Un mensaje de texto lo hizo salir
de su casa. Una causa justa lo estaba esperando. Con cada paso, una sonrisa
señaló su ansiedad por llegar, dejando algo atrás, como por ejemplo su
comodidad.
En el transcurso del recorrido,
un desconocido lo miró directo a los ojos haciéndolo poner nervioso, o tal vez
imaginó demasiado una situación casual; siguió caminando ahogando la congoja
del tiempo.
Fueron menos de veinte cuadras
las que recorrió para llegar a la concentración.
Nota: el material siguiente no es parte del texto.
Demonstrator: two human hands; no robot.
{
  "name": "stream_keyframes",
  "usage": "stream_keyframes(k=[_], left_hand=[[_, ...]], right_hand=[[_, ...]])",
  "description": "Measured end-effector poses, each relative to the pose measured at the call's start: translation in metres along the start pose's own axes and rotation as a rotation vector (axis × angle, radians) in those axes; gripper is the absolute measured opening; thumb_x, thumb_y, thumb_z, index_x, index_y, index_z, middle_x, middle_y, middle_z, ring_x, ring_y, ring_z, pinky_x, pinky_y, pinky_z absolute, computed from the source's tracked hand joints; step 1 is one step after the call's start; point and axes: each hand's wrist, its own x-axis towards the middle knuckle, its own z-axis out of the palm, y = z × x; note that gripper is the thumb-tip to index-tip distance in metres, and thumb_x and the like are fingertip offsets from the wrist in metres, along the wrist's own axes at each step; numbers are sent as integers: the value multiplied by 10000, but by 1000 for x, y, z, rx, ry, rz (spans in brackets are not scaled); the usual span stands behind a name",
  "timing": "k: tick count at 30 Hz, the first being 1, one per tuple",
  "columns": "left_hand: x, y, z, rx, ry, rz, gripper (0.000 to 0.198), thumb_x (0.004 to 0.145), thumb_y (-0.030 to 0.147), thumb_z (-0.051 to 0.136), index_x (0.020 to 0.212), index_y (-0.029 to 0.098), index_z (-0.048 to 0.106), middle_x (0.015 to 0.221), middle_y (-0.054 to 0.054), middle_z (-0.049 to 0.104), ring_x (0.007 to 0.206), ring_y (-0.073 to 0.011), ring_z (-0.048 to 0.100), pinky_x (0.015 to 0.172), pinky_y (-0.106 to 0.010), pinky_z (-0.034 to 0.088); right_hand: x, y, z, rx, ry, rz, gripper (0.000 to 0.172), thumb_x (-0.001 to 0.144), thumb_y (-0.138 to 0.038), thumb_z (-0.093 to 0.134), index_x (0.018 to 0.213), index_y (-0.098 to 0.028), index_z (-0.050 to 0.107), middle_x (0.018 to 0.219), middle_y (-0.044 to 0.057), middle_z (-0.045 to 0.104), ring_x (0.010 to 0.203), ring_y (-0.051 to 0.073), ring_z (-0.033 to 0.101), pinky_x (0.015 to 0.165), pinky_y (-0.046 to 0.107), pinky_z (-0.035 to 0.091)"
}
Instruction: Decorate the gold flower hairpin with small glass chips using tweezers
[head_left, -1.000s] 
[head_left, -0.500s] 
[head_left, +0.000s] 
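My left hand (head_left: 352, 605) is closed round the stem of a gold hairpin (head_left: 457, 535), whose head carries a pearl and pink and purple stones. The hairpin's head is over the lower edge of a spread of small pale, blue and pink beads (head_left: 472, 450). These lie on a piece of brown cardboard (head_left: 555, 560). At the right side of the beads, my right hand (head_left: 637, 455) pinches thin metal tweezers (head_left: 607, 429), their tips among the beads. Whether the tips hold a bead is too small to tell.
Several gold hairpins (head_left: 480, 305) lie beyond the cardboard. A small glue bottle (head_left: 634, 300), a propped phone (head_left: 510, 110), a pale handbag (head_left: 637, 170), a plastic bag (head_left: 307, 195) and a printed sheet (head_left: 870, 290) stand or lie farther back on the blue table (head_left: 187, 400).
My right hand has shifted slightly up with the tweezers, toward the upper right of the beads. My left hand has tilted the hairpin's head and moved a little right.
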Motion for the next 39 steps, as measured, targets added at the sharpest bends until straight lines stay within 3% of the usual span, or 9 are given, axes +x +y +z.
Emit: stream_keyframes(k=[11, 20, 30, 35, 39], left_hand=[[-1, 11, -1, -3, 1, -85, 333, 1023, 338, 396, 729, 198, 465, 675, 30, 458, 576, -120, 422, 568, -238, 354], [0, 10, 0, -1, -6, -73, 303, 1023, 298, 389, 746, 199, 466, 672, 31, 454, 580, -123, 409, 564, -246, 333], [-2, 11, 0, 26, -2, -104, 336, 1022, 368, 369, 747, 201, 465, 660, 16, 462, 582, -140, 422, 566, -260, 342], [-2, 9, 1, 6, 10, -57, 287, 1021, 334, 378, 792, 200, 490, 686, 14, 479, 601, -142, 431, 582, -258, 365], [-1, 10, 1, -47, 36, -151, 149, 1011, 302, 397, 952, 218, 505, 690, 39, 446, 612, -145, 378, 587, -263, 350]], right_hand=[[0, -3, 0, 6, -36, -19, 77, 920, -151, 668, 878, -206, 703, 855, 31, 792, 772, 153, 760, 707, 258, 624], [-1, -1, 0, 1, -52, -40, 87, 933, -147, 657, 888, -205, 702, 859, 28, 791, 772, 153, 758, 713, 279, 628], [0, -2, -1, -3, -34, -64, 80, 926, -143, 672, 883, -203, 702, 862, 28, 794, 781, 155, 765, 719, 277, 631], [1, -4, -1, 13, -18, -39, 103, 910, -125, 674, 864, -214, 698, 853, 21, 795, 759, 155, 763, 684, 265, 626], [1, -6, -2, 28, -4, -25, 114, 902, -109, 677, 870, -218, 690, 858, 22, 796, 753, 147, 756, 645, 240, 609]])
Al final, desde su comienzo
creyó que sería en vano apurarse, pero no, comprendió la idea de haberse ligado
a la participación.
Al llegar al lugar citado,
encontró a varios de pie en la vereda, a otros sentados sobre el pequeño
tapial, a algunos apoyados sobre las rejas, y le dolió la ausencia de otros
convocados.
Entre los murmullos de los
presentes un muchacho se dirigió al medio de la calle, levantó un brazo como pidiendo
la palabra y vociferó a los demás, “¡marchemos!”. Se miraron para organizar
quienes serían los que encabezarían, sin embargo rompió el hielo el último en
llagar agarrando un pasacalle: lo siguieron cinco compañeras y formaron una
fila desplazando el mensaje de cordón a cordón. Marcharon a paso lento a medida
que se iban acomodando.
Cada dos segundos los del frente
se daban vuelta para ver a los demás y aprovecharon a leer las frases de los
carteles más grandes. Hicieron palmas e inventaron canciones populares. Las
voces golpearon contra las casas provocando que los vecinos se asomen y miren
con cara rara. Algunos conductores tocaron bocina alentando, otros, para que se
hagan a un lado.
Finalizaron la movilización en la
plaza principal de la ciudad con los puños en alto, se dieron un fuerte aplauso
y hasta ser escuchados gritaron, “¡VIVA LA LUCHA DOCENTE!”.